I am trying to calculate the regression coefficient of weight
for every animal_id
and cycle_nr
in my df:
animal_id | cycle_nr | feed_date | weight |
---|---|---|---|
1003 | 8 | 2020-02-06 | 221 |
1003 | 8 | 2020-02-10 | 226 |
1003 | 8 | 2020-02-14 | 230 |
1004 | 1 | 2020-02-20 | 231 |
1004 | 1 | 2020-02-21 | 243 |
What I tried using this source source:
import pandas as pd
import statsmodels.api as sm
def GroupRegress(data, yvar, xvars):
Y = data[yvar]
X = data[xvars]
X['intercept'] = 1.
result = sm.OLS(Y, X).fit()
return result.params
result = df.groupby(['animal_id', 'cycle_nr']).apply(GroupRegress, 'feed_date', ['weight'])

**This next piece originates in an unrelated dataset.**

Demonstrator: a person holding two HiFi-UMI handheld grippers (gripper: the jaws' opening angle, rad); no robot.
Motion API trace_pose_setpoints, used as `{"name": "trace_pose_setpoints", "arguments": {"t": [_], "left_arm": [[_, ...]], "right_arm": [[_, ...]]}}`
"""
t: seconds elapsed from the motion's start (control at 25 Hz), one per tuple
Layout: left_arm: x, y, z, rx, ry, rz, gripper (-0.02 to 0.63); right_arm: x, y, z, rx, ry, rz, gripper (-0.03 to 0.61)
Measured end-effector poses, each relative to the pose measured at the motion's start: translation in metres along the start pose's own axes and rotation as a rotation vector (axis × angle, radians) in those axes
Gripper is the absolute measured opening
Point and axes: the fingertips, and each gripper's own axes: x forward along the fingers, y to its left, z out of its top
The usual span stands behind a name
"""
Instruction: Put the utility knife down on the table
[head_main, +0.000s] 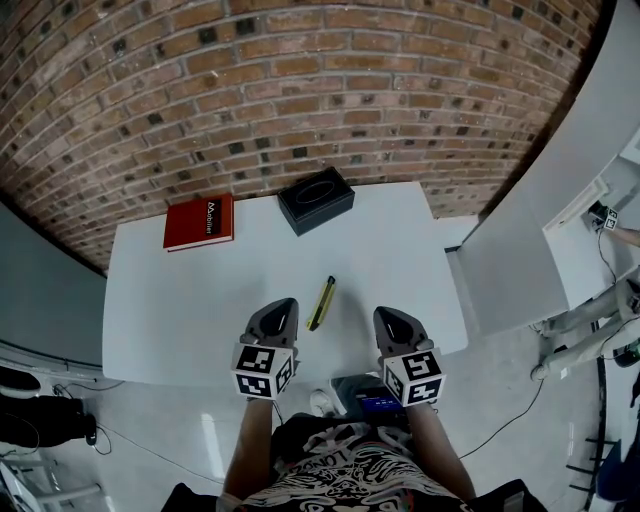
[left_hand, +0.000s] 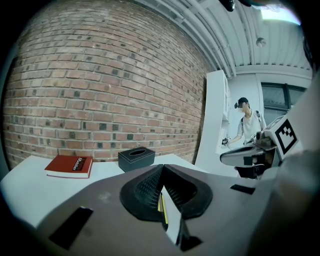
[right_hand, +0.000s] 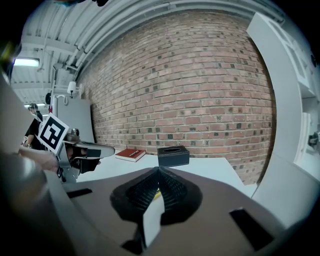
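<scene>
a lab-like workroom: a bare brick wall behind a white desk, loose cables on the pale floor, exposed ceiling pipes, a person wearing head-mounted gear.

The knife in front of you is yellow with black edging, and the tabletop is plain white. The book is red, with white lettering on a dark strip, and the box is black. The wall is red-brown brick with pale mortar and scattered darker bricks. Your left tool and right tool are grey with black-and-white square markers.
</scene>
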Motion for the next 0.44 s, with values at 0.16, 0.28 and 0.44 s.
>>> {"name": "trace_pose_setpoints", "arguments": {"t": [0.16,0.28,0.44], "left_arm": [[0.0002,0.0001,-0.0015,-0.003,0.003,-0.003,0.015],[-0.0008,0.0013,-0.0005,-0.002,-0.002,0.002,0.015],[-0.0027,0.0039,0.0048,0.005,-0.030,0.010,0.015]], "right_arm": [[0.0011,-0.0004,-0.0017,-0.005,0.011,-0.003,0.000],[0.0015,0.0008,-0.0011,-0.008,0.012,0.000,0.000],[0.0029,0.0020,-0.0024,-0.007,0.013,0.003,0.000]]}}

This code fails because my variable includes a date.
What I tried next:
I figured I could create a numeric column to use instead of my date column. I created a simple count_id column:
animal_id | cycle_nr | feed_date | weight | id |
---|---|---|---|---|
1003 | 8 | 2020-02-06 | 221 | 1 |
1003 | 8 | 2020-02-10 | 226 | 2 |
1003 | 8 | 2020-02-14 | 230 | 3 |
1004 | 1 | 2020-02-20 | 231 | 4 |
1004 | 1 | 2020-02-21 | 243 | 5 |
Then I ran my regression on this column
result = df.groupby(['animal_id', 'cycle_nr']).apply(GroupRegress, 'id', ['weight'])
The slope calculation looks good, but the intercept makes of course no sense.

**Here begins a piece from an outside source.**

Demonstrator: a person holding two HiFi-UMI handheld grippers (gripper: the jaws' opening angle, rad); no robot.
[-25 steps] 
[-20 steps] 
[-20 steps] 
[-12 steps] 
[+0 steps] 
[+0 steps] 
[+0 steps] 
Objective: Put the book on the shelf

Then I realized that this method is only useable when the interval between measurements is regular. In most cases the interval is 7 days, but somethimes it is 10, 14 or 21 days.
I dropped records where the interval was not 7 days and re-ran my regression...It works, but I hate that I have to throw away perfectly fine data.
I'm wondering if there is a better approach where I can either include the date in my regression or can correct for the varying intervals of my dates. Any suggestions?